You are viewing a plain text version of this content. The canonical link for it is here.
Posted to java-user@lucene.apache.org by Mike Baranczak <mb...@twcny.rr.com> on 2005/04/20 01:44:35 UTC
globally unique field
First of all, a big thanks to all the Lucene hackers - I've only been
using your product for a couple of weeks, and I've been very impressed
by what I've seen.
Here's my question: I have an index with a little over 3 million
documents in it, with more on the way. Each document has an "URL" field
(which is not indexed). I want to guarantee that each URL is unique;
that is, when I'm adding a new document, I have to check if another
existing document has the same value for the URL field. What's the best
way to do it? I can think of two possible approaches:
1 - Open an IndexReader and iterate over all the Documents that it
contains, checking the value of the "URL" field for each Document. This
seems a little inefficient, since I only care about one field, and I
don't want to have to retrieve all of the fields.
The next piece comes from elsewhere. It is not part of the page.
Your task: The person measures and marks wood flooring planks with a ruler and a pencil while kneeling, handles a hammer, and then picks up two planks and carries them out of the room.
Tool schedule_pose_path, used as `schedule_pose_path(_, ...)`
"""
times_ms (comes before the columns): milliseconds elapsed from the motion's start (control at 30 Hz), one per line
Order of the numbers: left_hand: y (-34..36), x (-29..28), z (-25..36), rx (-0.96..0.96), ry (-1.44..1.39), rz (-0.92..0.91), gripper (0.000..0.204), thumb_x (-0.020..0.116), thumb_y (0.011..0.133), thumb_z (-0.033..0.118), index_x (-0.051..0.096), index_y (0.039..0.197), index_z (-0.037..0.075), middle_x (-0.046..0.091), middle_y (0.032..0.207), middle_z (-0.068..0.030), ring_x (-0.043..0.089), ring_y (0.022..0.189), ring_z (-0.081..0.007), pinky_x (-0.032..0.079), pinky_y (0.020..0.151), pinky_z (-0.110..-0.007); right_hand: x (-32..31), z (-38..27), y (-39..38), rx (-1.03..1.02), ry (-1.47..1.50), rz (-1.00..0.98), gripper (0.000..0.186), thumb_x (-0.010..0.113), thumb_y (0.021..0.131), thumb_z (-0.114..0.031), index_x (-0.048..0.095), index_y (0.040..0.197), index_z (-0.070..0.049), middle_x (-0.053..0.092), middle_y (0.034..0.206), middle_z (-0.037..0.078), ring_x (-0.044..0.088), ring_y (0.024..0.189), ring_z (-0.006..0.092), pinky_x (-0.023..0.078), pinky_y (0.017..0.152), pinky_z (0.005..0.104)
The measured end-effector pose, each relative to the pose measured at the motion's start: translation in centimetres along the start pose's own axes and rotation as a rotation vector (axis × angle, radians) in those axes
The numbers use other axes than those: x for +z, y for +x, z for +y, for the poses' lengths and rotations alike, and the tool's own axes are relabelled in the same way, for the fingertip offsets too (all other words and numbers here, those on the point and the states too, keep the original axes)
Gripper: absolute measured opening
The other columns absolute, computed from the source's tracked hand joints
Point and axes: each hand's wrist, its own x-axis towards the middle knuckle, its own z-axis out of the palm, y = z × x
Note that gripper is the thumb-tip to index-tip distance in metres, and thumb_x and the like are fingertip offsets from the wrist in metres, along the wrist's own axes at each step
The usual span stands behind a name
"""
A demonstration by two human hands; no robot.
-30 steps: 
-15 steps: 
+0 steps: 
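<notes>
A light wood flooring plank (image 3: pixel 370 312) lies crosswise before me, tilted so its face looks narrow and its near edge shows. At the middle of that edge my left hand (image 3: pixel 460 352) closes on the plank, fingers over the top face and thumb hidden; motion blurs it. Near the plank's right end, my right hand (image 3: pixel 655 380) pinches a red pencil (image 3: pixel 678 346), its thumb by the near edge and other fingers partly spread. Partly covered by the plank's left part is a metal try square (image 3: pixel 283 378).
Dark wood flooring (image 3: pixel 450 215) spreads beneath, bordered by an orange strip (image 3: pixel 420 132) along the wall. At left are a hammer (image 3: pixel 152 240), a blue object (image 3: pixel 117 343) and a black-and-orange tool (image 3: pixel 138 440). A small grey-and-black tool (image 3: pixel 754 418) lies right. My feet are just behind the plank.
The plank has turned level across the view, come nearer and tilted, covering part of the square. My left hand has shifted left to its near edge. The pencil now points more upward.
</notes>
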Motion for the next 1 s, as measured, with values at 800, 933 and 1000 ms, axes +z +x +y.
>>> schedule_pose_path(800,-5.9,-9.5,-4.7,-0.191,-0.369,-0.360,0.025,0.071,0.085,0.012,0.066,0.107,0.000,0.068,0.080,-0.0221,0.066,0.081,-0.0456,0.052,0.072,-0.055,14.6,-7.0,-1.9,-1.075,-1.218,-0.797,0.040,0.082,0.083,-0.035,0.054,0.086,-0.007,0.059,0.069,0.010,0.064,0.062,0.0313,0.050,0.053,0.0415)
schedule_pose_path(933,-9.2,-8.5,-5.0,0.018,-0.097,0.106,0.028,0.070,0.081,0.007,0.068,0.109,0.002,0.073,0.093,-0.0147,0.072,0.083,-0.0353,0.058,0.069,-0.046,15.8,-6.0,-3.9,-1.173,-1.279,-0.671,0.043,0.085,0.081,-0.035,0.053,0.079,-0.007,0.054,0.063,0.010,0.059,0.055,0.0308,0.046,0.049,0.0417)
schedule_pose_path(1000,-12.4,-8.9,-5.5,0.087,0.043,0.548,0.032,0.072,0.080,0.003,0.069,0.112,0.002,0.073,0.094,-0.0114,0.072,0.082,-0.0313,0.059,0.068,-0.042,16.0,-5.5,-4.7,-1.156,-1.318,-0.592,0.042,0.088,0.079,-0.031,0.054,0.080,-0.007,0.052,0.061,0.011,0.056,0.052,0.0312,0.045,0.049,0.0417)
2 - Rebuild the index such that the URL field is indexed. Then, I could
just do a normal search for the value of the URL. But since the URL
field will never be searched under any other circumstances, this seems
like kind of a waste of disk space.
I'm sure somebody else has had to do something like this before. Is
there a better way to do it than what I've described above? If not,
then which of the two approaches will give me the best results?
Thanks in advance.
-MB
---------------------------------------------------------------------
To unsubscribe, e-mail: java-user-unsubscribe@lucene.apache.org
For additional commands, e-mail: java-user-help@lucene.apache.org
Re: globally unique field
Posted by Chuck Williams <ch...@allthingslocal.com>.
Mike Baranczak wrote:
> First of all, a big thanks to all the Lucene hackers - I've only been
> using your product for a couple of weeks, and I've been very impressed
> by what I've seen.
>
> Here's my question: I have an index with a little over 3 million
> documents in it, with more on the way. Each document has an "URL"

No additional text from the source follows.